Copying rule for the data below: pictures stay out, and only the lines from the one with "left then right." down to the one with "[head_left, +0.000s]", inclusive, are repeated exactly.

◇ ◇ ◇ ◇

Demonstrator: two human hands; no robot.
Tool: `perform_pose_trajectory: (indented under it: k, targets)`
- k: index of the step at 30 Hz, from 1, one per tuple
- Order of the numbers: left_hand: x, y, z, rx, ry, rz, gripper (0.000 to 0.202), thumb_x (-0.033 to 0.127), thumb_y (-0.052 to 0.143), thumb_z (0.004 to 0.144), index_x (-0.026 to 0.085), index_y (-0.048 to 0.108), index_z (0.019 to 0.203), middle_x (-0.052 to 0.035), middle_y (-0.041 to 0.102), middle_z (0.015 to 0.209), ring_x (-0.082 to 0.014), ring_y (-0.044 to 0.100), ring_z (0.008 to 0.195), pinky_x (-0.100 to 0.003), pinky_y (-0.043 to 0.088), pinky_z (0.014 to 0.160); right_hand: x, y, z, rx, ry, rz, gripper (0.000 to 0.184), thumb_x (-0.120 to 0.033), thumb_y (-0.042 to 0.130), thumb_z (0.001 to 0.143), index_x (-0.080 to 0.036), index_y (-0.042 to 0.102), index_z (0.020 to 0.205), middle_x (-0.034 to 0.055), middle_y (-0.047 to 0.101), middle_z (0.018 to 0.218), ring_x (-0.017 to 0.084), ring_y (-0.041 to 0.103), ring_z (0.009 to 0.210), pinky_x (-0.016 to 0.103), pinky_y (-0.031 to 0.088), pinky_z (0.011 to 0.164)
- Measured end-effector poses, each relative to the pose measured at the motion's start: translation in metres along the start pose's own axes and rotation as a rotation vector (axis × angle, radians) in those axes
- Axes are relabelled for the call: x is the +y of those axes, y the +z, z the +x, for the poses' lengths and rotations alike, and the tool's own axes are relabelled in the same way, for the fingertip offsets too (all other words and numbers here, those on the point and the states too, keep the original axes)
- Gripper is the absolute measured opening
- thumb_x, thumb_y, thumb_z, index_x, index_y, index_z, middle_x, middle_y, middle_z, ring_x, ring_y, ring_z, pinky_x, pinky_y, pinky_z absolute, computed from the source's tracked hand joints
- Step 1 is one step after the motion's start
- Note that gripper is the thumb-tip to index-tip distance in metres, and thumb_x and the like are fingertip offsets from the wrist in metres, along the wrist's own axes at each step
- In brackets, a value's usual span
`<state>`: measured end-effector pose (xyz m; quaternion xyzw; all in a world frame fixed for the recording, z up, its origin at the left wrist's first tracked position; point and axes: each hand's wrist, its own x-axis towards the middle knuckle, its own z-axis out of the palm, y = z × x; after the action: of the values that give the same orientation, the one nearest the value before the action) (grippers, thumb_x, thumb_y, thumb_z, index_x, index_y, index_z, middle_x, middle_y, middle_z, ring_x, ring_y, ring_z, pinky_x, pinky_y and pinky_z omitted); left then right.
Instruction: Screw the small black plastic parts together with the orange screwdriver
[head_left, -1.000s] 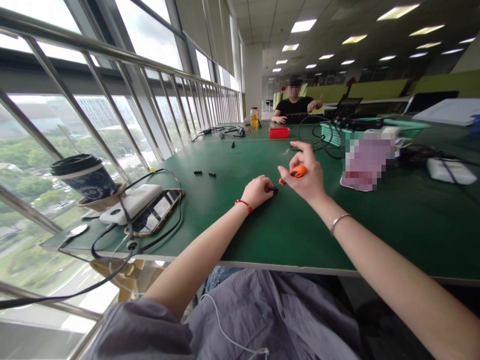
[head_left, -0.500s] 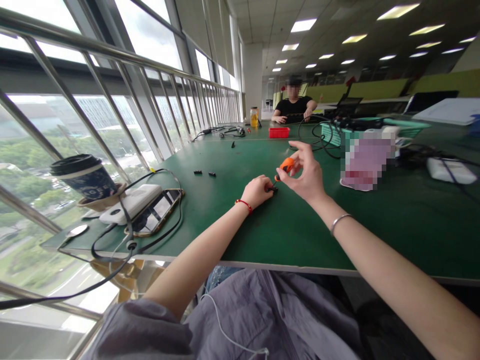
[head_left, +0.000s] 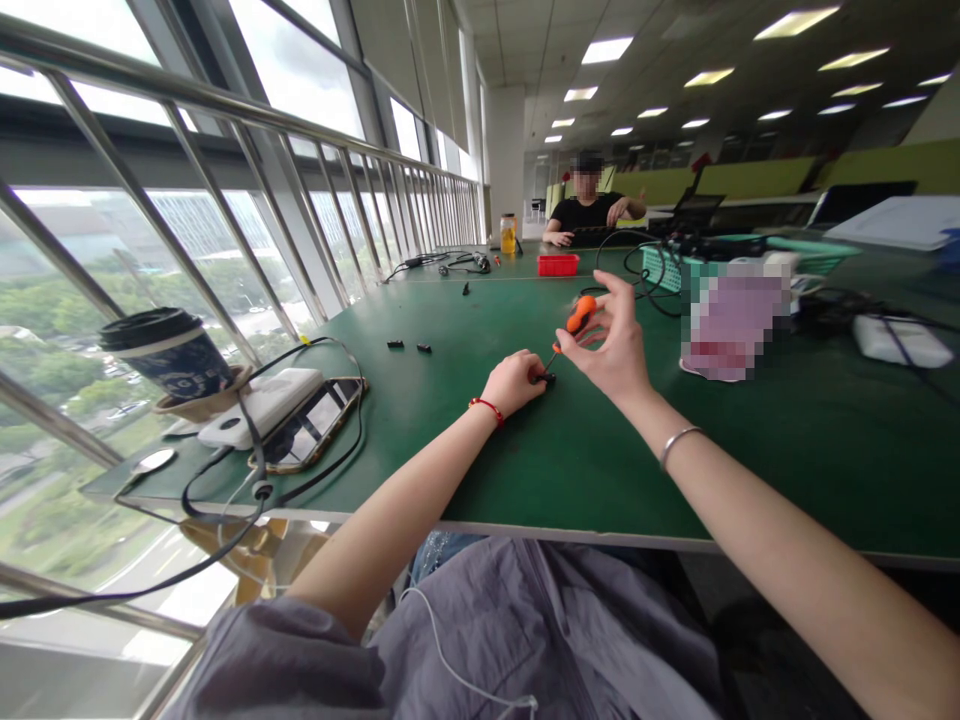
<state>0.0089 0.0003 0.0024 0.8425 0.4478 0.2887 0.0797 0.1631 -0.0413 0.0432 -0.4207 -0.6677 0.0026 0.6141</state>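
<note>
My left hand [head_left: 516, 383] rests on the green table, its fingers closed on a small black part [head_left: 547, 379] that is mostly hidden by them. Above it, my right hand [head_left: 611, 345] grips a screwdriver [head_left: 581, 315] with an orange and black handle between thumb and fingers. The screwdriver leans, its thin shaft running down to the black part at my left fingertips. Whether the tip sits in the part is too small to tell. Two small black pieces [head_left: 409, 346] lie apart to the left on the table.
At left stand a paper cup [head_left: 169, 352], a white power bank [head_left: 262, 408] and a phone [head_left: 311, 425] among cables. A red bin [head_left: 558, 265], a jar [head_left: 508, 234] and a teal basket [head_left: 664, 268] are farther back. A person [head_left: 592, 208] sits opposite.
My right hand has shifted slightly, and the screwdriver's handle stands a little higher and farther right. My left hand stays put. The person opposite has raised one hand.
</note>
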Motion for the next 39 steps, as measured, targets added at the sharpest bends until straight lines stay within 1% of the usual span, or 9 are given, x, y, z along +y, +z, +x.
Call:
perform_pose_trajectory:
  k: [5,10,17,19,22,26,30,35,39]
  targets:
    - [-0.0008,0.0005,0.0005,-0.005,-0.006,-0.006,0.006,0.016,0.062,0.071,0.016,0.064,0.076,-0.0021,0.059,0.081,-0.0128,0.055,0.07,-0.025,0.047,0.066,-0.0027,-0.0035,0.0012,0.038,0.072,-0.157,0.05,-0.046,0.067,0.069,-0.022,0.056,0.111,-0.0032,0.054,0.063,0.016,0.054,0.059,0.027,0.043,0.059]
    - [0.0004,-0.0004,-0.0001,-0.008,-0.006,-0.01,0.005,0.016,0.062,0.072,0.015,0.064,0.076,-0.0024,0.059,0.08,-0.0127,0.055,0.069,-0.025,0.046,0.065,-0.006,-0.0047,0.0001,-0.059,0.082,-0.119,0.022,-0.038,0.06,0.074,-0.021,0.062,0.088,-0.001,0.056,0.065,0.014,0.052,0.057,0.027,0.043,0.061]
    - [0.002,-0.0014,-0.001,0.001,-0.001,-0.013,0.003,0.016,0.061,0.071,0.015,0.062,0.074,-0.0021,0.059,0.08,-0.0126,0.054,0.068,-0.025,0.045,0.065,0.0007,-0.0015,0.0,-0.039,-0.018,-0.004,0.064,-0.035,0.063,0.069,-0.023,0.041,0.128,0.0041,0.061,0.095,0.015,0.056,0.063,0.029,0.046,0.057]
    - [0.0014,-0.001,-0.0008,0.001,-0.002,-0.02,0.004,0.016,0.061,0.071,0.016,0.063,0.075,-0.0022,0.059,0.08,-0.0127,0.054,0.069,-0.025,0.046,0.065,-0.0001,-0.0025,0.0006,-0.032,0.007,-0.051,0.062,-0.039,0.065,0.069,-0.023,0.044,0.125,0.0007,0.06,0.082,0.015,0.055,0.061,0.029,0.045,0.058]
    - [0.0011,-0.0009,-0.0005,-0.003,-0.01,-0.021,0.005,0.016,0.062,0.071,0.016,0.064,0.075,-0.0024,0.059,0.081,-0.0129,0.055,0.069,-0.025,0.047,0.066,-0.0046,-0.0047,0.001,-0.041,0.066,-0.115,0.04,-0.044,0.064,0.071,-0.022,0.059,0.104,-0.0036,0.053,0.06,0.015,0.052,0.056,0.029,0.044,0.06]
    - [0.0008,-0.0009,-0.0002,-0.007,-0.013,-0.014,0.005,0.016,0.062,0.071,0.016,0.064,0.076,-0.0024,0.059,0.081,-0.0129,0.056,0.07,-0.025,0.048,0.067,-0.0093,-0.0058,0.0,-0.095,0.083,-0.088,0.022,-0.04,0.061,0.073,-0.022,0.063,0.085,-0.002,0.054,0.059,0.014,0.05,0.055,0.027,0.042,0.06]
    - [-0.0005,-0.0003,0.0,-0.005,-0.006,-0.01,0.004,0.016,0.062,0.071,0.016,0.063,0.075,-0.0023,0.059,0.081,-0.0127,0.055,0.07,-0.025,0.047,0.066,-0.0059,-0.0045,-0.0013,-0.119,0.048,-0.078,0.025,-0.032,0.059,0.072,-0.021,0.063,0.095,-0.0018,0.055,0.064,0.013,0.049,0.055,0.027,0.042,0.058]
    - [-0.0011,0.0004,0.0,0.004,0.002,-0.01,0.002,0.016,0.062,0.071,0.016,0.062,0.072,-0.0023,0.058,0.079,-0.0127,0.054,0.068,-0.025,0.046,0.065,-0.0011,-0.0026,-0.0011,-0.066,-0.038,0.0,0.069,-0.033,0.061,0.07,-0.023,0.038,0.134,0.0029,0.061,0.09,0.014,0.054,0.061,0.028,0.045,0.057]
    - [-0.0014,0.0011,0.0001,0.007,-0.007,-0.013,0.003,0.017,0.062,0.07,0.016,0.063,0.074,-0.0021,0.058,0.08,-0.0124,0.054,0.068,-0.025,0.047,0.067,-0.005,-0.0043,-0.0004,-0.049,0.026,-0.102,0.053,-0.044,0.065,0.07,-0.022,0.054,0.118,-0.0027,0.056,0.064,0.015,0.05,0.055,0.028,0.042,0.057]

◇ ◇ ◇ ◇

Task result:
`<state>`: measured end-effector pose (xyz m; quaternion xyzw; all in a world frame fixed for the recording, z up, its origin at the left wrist's first tracked position; point and axes: each hand's wrist, its own x-axis towards the middle knuckle, its own z-axis out of the palm, y = z × x; after the action: of the values that give the same orientation, the one nearest the value before the action) (grippers, thumb_x, thumb_y, thumb_z, index_x, index_y, index_z, middle_x, middle_y, middle_z, ring_x, ring_y, ring_z, pinky_x, pinky_y and pinky_z omitted); left then right.
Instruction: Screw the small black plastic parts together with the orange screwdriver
[head_left, -1.000s] 
[head_left, -0.500s] 
[head_left, +0.000s] 

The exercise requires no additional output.